■ **What is required**
Please repeat all of the records, keeping every word unchanged.

■ **Provided data**
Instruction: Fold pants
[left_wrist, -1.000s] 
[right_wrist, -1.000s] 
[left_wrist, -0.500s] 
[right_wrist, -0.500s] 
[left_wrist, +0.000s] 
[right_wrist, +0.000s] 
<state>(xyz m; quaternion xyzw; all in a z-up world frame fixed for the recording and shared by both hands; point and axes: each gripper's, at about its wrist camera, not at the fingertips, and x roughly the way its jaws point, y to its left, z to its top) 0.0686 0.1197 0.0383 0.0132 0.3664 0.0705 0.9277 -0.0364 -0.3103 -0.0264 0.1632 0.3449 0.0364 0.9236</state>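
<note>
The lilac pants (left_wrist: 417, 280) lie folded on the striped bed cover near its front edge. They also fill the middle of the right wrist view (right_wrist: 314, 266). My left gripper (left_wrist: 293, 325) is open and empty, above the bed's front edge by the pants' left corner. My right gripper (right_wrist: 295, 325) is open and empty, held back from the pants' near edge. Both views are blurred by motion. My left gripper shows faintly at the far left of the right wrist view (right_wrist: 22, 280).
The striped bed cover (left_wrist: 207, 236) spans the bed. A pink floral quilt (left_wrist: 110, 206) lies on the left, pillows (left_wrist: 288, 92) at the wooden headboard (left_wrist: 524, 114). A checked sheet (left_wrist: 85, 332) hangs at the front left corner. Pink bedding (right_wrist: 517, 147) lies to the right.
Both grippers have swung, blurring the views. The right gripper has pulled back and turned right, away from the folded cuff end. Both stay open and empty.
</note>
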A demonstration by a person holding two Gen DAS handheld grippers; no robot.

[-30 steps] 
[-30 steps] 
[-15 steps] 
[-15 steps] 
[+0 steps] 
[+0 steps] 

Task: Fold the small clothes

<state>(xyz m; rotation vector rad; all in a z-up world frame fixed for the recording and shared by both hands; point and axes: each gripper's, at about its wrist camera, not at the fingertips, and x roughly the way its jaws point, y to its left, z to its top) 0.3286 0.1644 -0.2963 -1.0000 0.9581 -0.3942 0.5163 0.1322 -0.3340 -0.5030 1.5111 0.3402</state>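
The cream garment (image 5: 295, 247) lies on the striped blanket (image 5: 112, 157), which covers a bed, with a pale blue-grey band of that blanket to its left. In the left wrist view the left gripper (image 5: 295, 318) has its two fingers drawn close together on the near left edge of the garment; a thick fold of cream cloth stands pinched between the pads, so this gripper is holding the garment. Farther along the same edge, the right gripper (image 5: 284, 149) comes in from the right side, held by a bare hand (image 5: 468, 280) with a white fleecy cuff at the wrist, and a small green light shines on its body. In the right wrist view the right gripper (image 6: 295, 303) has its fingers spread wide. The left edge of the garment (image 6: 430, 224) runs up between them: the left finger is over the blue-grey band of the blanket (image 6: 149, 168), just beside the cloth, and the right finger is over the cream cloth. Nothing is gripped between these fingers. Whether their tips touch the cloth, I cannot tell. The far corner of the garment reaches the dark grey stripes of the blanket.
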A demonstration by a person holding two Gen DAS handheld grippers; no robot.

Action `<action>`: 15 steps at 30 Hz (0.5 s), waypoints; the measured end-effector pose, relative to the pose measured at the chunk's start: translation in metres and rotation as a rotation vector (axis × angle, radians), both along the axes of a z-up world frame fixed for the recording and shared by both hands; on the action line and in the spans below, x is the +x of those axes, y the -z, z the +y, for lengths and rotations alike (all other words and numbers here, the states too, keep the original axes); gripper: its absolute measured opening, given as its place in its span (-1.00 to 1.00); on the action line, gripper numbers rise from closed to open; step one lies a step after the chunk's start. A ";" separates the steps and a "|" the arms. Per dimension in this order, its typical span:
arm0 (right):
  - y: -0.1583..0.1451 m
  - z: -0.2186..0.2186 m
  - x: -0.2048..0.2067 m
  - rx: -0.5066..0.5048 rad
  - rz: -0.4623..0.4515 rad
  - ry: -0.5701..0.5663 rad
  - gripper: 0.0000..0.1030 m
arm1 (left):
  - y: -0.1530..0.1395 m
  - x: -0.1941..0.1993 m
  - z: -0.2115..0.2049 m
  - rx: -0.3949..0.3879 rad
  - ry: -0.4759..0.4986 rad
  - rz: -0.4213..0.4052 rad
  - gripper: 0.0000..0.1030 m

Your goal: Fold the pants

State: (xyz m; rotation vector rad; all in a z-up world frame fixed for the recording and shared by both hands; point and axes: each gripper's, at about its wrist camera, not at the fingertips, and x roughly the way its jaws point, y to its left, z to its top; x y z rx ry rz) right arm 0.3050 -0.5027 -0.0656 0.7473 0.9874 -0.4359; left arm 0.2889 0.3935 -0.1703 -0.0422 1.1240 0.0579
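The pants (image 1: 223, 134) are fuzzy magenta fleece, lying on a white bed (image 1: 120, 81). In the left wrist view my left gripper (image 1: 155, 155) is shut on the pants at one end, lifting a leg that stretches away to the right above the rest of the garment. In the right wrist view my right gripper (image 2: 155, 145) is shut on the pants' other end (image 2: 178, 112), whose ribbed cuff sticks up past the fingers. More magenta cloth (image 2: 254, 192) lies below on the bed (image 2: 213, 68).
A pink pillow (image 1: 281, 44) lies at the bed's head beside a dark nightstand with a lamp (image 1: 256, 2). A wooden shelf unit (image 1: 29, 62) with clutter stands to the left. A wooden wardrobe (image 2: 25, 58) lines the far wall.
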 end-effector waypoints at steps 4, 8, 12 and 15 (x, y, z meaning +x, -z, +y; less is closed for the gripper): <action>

■ **Result of this exercise**
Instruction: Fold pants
[left_wrist, -1.000s] 
[right_wrist, -1.000s] 
[left_wrist, -0.500s] 
[right_wrist, -0.500s] 
[left_wrist, +0.000s] 
[right_wrist, +0.000s] 
<state>(xyz m; quaternion xyzw; all in a z-up world frame fixed for the recording and shared by both hands; point and axes: each gripper's, at about its wrist camera, not at the fingertips, and x roughly the way its jaws point, y to its left, z to its top) 0.0686 0.1197 0.0383 0.0132 0.3664 0.0705 0.9277 -0.0364 -0.3103 -0.0264 0.1632 0.3449 0.0364 0.9236</state>
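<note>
The lilac pants (left_wrist: 417, 280) lie folded on the striped bed cover near its front edge. They also fill the middle of the right wrist view (right_wrist: 314, 266). My left gripper (left_wrist: 293, 325) is open and empty, above the bed's front edge by the pants' left corner. My right gripper (right_wrist: 295, 325) is open and empty, held back from the pants' near edge. Both views are blurred by motion. My left gripper shows faintly at the far left of the right wrist view (right_wrist: 22, 280).
The striped bed cover (left_wrist: 207, 236) spans the bed. A pink floral quilt (left_wrist: 110, 206) lies on the left, pillows (left_wrist: 288, 92) at the wooden headboard (left_wrist: 524, 114). A checked sheet (left_wrist: 85, 332) hangs at the front left corner. Pink bedding (right_wrist: 517, 147) lies to the right.
Both grippers have swung, blurring the views. The right gripper has pulled back and turned right, away from the folded cuff end. Both stay open and empty.
</note>
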A demonstration by a person holding two Gen DAS handheld grippers; no robot.

[-30 steps] 
[-30 steps] 
[-15 steps] 
[-15 steps] 
[+0 steps] 
[+0 steps] 

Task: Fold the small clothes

<state>(xyz m; rotation vector rad; all in a z-up world frame fixed for the recording and shared by both hands; point and axes: each gripper's, at about its wrist camera, not at the fingertips, and x roughly the way its jaws point, y to its left, z to its top) 0.3286 0.1644 -0.2963 -1.0000 0.9581 -0.3942 0.5163 0.1322 -0.3340 -0.5030 1.5111 0.3402</state>
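The cream garment (image 5: 295, 247) lies on the striped blanket (image 5: 112, 157), which covers a bed, with a pale blue-grey band of that blanket to its left. In the left wrist view the left gripper (image 5: 295, 318) has its two fingers drawn close together on the near left edge of the garment; a thick fold of cream cloth stands pinched between the pads, so this gripper is holding the garment. Farther along the same edge, the right gripper (image 5: 284, 149) comes in from the right side, held by a bare hand (image 5: 468, 280) with a white fleecy cuff at the wrist, and a small green light shines on its body. In the right wrist view the right gripper (image 6: 295, 303) has its fingers spread wide. The left edge of the garment (image 6: 430, 224) runs up between them: the left finger is over the blue-grey band of the blanket (image 6: 149, 168), just beside the cloth, and the right finger is over the cream cloth. Nothing is gripped between these fingers. Whether their tips touch the cloth, I cannot tell. The far corner of the garment reaches the dark grey stripes of the blanket.
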A demonstration by a person holding two Gen DAS handheld grippers; no robot.

Action `<action>`: 15 steps at 30 Hz (0.5 s), waypoints; the measured end-effector pose, relative to the pose measured at the chunk's start: translation in metres and rotation as a rotation vector (axis × angle, radians), both along the axes of a z-up world frame fixed for the recording and shared by both hands; on the action line and in the spans below, x is the +x of those axes, y the -z, z the +y, for lengths and rotations alike (all other words and numbers here, the states too, keep the original axes); gripper: its absolute measured opening, given as its place in its span (-1.00 to 1.00); on the action line, gripper numbers rise from closed to open; step one lies a step after the chunk's start. A ";" separates the steps and a "|" the arms. Per dimension in this order, its typical span:
arm0 (right):
  - y: -0.1583..0.1451 m
  - z: -0.2186..0.2186 m
  - x: -0.2048..0.2067 m
  - rx: -0.5066..0.5048 rad
  - rz: -0.4623..0.4515 rad
  - ry: -0.5701..0.5663 rad
  - gripper: 0.0000..0.1030 m
arm1 (left):
  - y: -0.1530..0.1395 m
  - x: -0.1941..0.1993 m
  - z: -0.2115..0.2049 m
  - rx: -0.3949..0.3879 rad
  - ry: -0.4759..0.4986 rad
  - rz: -0.4213..0.4052 rad
  - gripper: 0.0000..0.1030 m

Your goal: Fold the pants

State: (xyz m; rotation vector rad; all in a z-up world frame fixed for the recording and shared by both hands; point and axes: each gripper's, at about its wrist camera, not at the fingertips, and x roughly the way its jaws point, y to its left, z to its top; x y z rx ry rz) right arm 0.3050 -0.5027 -0.0656 0.7473 0.9874 -0.4359; left arm 0.2889 0.3935 -0.1703 -0.0422 1.1240 0.0579
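The pants (image 1: 223, 134) are fuzzy magenta fleece, lying on a white bed (image 1: 120, 81). In the left wrist view my left gripper (image 1: 155, 155) is shut on the pants at one end, lifting a leg that stretches away to the right above the rest of the garment. In the right wrist view my right gripper (image 2: 155, 145) is shut on the pants' other end (image 2: 178, 112), whose ribbed cuff sticks up past the fingers. More magenta cloth (image 2: 254, 192) lies below on the bed (image 2: 213, 68).
A pink pillow (image 1: 281, 44) lies at the bed's head beside a dark nightstand with a lamp (image 1: 256, 2). A wooden shelf unit (image 1: 29, 62) with clutter stands to the left. A wooden wardrobe (image 2: 25, 58) lines the far wall.
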 end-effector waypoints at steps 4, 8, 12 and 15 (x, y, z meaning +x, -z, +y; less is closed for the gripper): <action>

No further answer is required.